Ohio University has announced a series of scholarship and prize giveaways for vaccinated students, while the state prepares to revive its multi-million-dollar lottery scheme to boost vaccination coverage.
Fully vaccinated students who sign up for the college’s “vaccination pathway” programme, which exempts them from having to take a weekly asymptomatic Covid-19 test, will be eligible for weekly prize drawings between now and mid-August, Ohio University said in a statement on Wednesday.
Two weekly winners for the next four weeks can choose between $500 scholarships or other prizes such as an on-campus autumn photo shoot, a VIP ride in the homecoming parade or “dinner with a soon-to-be-announced Ohio University celebrity.” (The university’s alumni include Nancy Cartwright, the voice of Bart Simpson, MacGyver star Richard Dean Anderson, and businessman Robert Walter, who had a role in the creation of Cardinal Health.)

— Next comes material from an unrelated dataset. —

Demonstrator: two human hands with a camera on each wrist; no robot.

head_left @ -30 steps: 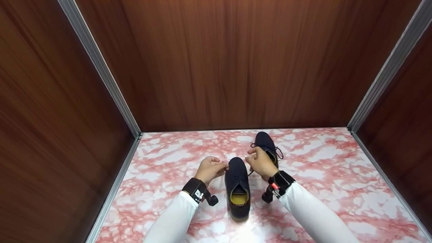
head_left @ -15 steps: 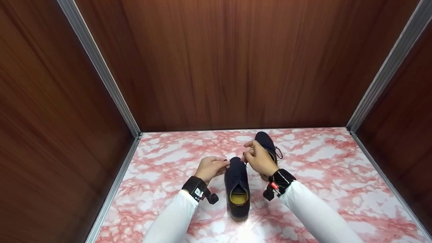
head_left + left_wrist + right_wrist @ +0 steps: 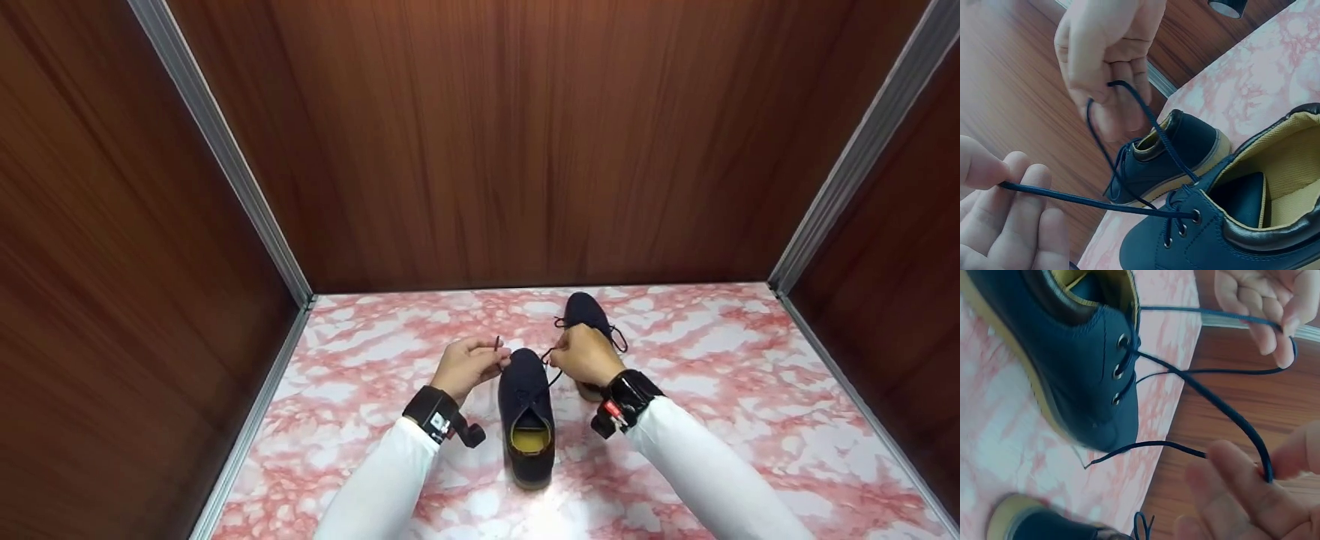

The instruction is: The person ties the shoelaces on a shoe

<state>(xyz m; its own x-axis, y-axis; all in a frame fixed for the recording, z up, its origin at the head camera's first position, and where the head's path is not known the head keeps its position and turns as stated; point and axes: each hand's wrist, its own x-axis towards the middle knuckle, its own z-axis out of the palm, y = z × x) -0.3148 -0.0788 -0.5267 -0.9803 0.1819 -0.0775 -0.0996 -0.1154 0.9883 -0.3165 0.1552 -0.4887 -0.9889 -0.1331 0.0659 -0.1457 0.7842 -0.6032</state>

The grand prize, to be drawn in the fifth week, is a scholarship for the autumn 2021 semester.
The announcement comes a day after Ohio governor Mike DeWine said the state planned to announce a new vaccination incentive programme within the next week.
DeWine provided few details during a press conference on Tuesday afternoon, but hinted the lottery could include smaller amounts of money to give more people a chance at winning, local media reported.
While some states had begun to offer beer or tickets to the baseball, Ohio in May became the first to announce a vaccine lottery offering million-dollar cash prizes and full college scholarships to previously or newly vaccinated residents. California and New Mexico were among those to follow Ohio’s lead. West Virginia did, too, but also pledged guns as prizes.
The Republican governor said on Tuesday he was concerned about the spread of the Delta variant of Covid-19 and parts of Ohio that have low vaccination rates. The highly-transmissible strain of the virus, which was first identified in India, is behind an increase in cases in communities in states like Missouri, Arkansas and Mississippi that have low vaccination coverage.
When DeWine announced the first lottery in mid-May, Ohio had vaccinated about 37 per cent of its population, which compared to the national average of about 35 per cent. Two months later, 45.6 per cent of residents are fully vaccinated, which is 2.6 percentage points below coverage for the US overall and puts Ohio in the bottom half of states.